Collecting seed heads
As autumn approaches, many gardeners turn their focus to collecting seed heads. Seed collection is a common practice among gardeners to extend the life of their favourite plants. This is a rewarding and cost-effective way to replenish your garden, allowing you to create a sustainable space that is self-sufficient, requiring less work and resources in the long term. Although it sounds straightforward, there are some key tips and tricks to remember when collecting your seed heads, in order to get the best out of them for your garden.
There are many benefits to collecting seeds - it allows gardeners to bring back their favourite plants year after year, without having to purchase new seeds or starters. Collecting seed heads is an effective way to preserve and propagate plant genetics. Not only can you create a new batch of plants identical to the parent plant, but collecting seeds also ensures that the plant species survives.

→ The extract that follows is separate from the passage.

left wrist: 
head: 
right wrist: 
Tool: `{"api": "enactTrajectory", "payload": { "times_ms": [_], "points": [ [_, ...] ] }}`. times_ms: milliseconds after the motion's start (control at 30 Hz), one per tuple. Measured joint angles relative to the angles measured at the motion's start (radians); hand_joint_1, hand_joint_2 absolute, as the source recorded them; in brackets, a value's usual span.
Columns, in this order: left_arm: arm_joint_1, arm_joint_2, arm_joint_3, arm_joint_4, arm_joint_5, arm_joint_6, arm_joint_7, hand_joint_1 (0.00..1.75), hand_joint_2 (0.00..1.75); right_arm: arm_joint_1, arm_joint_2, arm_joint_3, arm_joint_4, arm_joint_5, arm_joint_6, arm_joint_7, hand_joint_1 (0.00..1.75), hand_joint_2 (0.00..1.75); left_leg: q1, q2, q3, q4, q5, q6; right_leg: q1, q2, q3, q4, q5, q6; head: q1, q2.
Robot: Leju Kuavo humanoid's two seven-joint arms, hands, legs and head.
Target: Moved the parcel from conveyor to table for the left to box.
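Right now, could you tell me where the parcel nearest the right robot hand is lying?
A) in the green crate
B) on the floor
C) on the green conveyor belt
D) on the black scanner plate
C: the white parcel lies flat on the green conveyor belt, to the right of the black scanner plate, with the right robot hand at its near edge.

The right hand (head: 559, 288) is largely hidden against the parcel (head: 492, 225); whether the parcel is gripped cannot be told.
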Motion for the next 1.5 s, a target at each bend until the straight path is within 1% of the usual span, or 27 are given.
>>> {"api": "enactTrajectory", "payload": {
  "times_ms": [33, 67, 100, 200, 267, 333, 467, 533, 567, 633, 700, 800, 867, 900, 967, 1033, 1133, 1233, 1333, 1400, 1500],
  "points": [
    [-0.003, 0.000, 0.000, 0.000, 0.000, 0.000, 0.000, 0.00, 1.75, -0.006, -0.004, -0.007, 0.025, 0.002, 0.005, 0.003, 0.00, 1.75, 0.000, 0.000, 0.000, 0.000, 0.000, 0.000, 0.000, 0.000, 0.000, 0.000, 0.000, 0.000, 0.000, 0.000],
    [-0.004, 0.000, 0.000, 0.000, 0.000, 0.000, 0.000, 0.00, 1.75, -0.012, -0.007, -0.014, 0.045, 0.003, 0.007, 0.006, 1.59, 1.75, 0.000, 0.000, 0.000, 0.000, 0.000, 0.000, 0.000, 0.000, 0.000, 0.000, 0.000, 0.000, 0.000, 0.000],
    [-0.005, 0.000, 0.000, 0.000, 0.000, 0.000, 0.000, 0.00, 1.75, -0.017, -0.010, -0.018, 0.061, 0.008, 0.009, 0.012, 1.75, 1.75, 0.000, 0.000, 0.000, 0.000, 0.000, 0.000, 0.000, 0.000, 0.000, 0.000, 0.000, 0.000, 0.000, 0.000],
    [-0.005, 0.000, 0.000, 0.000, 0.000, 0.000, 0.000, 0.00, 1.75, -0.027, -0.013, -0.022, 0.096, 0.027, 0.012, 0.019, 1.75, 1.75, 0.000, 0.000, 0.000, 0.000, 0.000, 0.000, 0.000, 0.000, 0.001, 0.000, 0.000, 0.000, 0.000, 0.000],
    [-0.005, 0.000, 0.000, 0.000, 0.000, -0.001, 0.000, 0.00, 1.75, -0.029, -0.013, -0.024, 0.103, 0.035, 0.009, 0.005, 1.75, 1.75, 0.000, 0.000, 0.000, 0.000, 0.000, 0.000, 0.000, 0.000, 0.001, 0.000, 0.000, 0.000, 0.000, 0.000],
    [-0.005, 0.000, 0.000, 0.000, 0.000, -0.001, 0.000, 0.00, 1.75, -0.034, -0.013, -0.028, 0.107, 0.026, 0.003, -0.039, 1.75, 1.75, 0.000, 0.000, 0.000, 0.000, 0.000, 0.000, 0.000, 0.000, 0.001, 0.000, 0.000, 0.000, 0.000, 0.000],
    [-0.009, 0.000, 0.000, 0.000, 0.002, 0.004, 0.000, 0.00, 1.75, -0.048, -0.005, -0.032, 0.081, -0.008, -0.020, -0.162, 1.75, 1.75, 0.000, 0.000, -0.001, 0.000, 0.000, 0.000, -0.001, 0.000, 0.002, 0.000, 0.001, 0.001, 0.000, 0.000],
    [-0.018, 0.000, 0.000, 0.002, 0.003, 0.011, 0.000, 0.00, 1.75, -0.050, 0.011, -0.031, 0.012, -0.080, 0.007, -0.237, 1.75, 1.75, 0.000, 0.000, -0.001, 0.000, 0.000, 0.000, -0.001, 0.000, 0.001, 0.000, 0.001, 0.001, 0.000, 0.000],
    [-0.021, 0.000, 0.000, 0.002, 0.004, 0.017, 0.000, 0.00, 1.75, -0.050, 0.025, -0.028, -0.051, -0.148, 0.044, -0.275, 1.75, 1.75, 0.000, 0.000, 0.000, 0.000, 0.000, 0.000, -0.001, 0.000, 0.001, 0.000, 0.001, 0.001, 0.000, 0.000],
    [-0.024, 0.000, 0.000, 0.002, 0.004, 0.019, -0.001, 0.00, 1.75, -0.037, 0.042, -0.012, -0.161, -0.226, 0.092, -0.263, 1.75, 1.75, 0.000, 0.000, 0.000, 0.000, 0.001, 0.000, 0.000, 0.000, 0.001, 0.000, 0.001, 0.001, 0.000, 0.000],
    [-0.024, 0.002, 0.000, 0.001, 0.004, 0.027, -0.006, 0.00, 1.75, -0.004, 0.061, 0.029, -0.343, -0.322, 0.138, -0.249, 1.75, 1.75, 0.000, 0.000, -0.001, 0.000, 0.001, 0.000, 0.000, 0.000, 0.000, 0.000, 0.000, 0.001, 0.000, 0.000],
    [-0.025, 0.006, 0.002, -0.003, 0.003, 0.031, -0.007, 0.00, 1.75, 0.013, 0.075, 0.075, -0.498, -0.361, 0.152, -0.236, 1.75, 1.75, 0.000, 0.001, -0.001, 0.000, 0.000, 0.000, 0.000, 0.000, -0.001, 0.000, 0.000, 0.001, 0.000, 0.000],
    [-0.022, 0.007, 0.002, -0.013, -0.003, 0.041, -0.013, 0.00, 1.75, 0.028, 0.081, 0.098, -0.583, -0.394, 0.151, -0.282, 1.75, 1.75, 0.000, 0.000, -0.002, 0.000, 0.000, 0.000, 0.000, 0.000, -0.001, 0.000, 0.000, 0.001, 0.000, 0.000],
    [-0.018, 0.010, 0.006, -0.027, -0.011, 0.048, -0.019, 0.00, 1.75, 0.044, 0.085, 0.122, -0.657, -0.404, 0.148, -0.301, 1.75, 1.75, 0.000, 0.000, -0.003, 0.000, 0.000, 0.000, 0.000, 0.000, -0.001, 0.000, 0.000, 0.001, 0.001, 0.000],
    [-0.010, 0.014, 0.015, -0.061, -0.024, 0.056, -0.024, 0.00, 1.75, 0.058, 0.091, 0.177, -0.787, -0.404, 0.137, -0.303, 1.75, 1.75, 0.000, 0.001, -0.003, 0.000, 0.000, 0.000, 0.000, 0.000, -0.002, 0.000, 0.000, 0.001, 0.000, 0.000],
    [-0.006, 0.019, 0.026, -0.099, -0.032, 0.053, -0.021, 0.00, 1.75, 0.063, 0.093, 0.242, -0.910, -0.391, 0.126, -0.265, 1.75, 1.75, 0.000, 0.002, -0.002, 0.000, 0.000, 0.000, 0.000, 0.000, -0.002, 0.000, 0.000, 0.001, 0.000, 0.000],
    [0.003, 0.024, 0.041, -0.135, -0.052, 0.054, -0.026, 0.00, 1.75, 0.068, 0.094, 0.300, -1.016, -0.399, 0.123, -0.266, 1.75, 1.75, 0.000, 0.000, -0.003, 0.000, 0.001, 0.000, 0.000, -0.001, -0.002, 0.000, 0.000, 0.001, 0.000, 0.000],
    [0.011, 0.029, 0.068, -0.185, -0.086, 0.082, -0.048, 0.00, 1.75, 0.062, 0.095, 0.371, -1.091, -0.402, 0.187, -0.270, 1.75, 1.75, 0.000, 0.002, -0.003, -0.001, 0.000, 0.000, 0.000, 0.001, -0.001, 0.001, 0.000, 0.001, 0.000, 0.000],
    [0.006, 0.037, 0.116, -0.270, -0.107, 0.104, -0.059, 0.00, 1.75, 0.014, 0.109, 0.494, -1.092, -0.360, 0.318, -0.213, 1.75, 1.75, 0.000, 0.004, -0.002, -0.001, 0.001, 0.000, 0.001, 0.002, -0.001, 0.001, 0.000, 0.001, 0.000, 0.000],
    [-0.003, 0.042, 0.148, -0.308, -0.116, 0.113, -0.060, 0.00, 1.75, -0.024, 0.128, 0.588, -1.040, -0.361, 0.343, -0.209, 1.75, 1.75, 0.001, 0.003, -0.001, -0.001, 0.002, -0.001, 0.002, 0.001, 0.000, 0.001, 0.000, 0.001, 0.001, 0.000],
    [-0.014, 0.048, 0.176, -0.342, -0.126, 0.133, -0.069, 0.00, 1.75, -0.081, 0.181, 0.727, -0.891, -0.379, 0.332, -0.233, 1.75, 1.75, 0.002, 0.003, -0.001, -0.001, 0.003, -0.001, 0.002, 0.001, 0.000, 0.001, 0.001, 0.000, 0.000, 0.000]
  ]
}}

This is a rewarding exercise that benefits both the gardener in their pursuit to create a sustainable garden, and the local plants to ensure the growth of a new generation.

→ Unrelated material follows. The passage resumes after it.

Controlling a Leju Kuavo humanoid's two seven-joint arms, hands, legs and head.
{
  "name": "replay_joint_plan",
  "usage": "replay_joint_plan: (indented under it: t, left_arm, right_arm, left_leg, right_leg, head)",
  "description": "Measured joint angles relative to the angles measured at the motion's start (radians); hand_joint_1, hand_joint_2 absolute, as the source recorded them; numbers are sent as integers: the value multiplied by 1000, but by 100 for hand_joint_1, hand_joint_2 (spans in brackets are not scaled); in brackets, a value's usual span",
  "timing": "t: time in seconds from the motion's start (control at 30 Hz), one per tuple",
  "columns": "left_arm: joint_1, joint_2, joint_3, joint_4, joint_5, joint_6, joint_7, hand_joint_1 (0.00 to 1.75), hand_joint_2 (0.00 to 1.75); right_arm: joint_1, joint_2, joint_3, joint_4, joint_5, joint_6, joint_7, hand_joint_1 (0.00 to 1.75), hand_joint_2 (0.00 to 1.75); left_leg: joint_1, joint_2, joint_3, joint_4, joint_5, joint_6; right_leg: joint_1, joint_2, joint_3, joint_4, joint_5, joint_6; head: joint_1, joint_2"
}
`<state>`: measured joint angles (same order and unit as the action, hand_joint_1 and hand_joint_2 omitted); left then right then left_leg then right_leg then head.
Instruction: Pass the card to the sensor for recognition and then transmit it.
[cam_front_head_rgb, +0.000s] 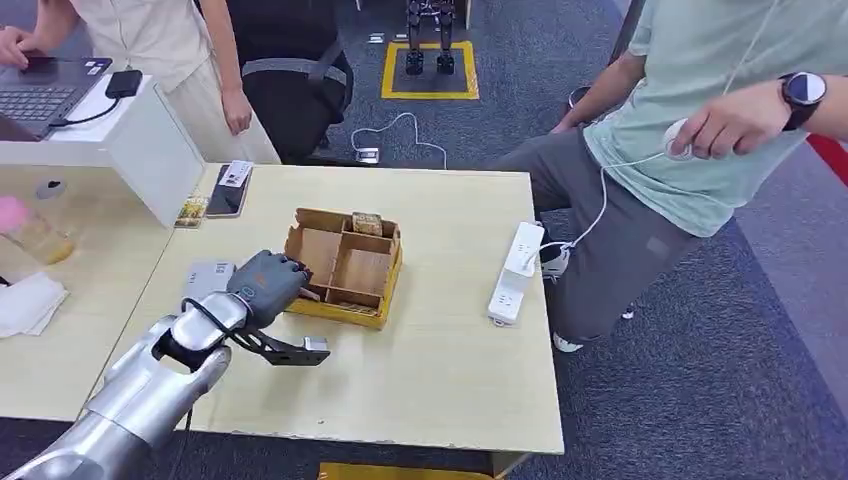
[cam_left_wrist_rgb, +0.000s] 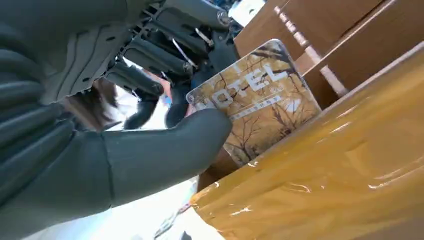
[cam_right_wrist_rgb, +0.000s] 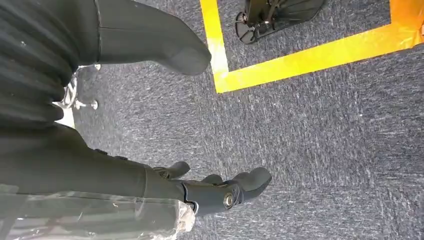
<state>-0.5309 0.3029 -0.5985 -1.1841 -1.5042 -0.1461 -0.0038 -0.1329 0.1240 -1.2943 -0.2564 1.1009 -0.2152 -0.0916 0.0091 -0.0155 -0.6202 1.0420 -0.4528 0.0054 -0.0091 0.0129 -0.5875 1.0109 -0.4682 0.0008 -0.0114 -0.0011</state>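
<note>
A brown cardboard box (cam_front_head_rgb: 345, 265) with several compartments stands mid-table, its front wrapped in yellow tape (cam_left_wrist_rgb: 340, 180). My left hand (cam_front_head_rgb: 265, 285) reaches into the box's left side. In the left wrist view its thumb (cam_left_wrist_rgb: 165, 150) and dark fingers (cam_left_wrist_rgb: 150, 65) pinch a tan hotel card (cam_left_wrist_rgb: 260, 97) printed with bare trees, just inside the box wall. Another card (cam_front_head_rgb: 367, 222) stands in the back compartment. A grey sensor unit (cam_front_head_rgb: 207, 278) lies on the table just left of my left hand. My right hand (cam_right_wrist_rgb: 150, 115) hangs over the carpet, fingers apart and holding nothing.
A white power strip (cam_front_head_rgb: 515, 272) lies near the table's right edge, beside a seated person (cam_front_head_rgb: 700, 130). A phone (cam_front_head_rgb: 230, 190) and a small card (cam_front_head_rgb: 192, 211) lie at the back left by a white partition (cam_front_head_rgb: 150, 145). Another person (cam_front_head_rgb: 160, 40) stands behind a laptop (cam_front_head_rgb: 45, 92).
</note>
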Motion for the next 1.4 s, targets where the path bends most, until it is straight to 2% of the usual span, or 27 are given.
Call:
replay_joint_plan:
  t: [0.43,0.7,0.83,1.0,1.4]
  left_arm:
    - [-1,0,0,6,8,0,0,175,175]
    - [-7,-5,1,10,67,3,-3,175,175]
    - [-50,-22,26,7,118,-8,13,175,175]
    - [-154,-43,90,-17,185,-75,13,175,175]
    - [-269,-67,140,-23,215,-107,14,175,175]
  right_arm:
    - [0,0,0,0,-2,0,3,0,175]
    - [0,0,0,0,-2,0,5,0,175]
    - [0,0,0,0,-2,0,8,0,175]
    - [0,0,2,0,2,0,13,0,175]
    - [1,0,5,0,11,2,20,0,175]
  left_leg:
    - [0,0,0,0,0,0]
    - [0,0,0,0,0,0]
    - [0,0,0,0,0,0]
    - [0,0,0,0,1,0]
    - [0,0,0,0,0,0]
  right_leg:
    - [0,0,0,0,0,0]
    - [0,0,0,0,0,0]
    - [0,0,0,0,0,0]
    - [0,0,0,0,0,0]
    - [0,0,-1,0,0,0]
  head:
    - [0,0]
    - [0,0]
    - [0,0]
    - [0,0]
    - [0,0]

Knowing when to collect seed heads is crucial because it has a direct impact on the success of the next growing season. In general, seeds are ready for harvest when the seed heads have fully matured and changed colour. It’s vital to pay close attention to your seeds, as harvesting too early or too late could have negative consequences. Seeds that are collected too early could result in them being immature, which will lead to poor germination rates. Waiting too long, on the other hand, could result in the seeds shattering, which would mean a loss of seeds, and therefore a loss of growing potential in the following seasons. It is best to catch the seed heads just before the seeds have dropped naturally; this will occur after flowering when the plants start to brown and turn into seed pods.
A dry, still day is the best time to collect up your seed heads, as they will need to be stored dry, and fighting against the wind will make this exercise challenging! You can create your own little seed packets out of paper or purchase them elsewhere. Most seeds will tip into your packet with a gentle tap of the seed heads. The more delicate heads, however, might need to be collected into the bag as a whole, and left to naturally drop its seeds within. It's important to correctly document and label your seed packets as you go, to ensure you know which seeds are in which packet. Writing down the date and location too can help you track the progress of your plants.

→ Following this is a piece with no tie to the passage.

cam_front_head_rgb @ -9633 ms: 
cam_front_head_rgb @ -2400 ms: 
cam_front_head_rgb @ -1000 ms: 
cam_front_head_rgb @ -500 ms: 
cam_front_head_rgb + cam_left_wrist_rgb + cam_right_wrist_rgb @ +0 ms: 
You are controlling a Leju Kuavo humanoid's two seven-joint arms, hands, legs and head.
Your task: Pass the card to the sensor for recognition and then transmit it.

Storing seeds correctly after harvesting is crucial to preserving their viability. Seeds are alive and will seek growth in the right environment, so it’s vital to follow these steps to ensure they stay ready for longer. The first step is to ensure that the seeds are fully dry before storing, as any remaining moisture could lead to mould and rot. Once dry, place your labelled seed packets into an airtight container, such as a glass jar or plastic bag. Make sure to store the containers in a cool, dry, and dark place in order to extend the shelf life of your precious seeds. A good place for this would be at the back of a cupboard.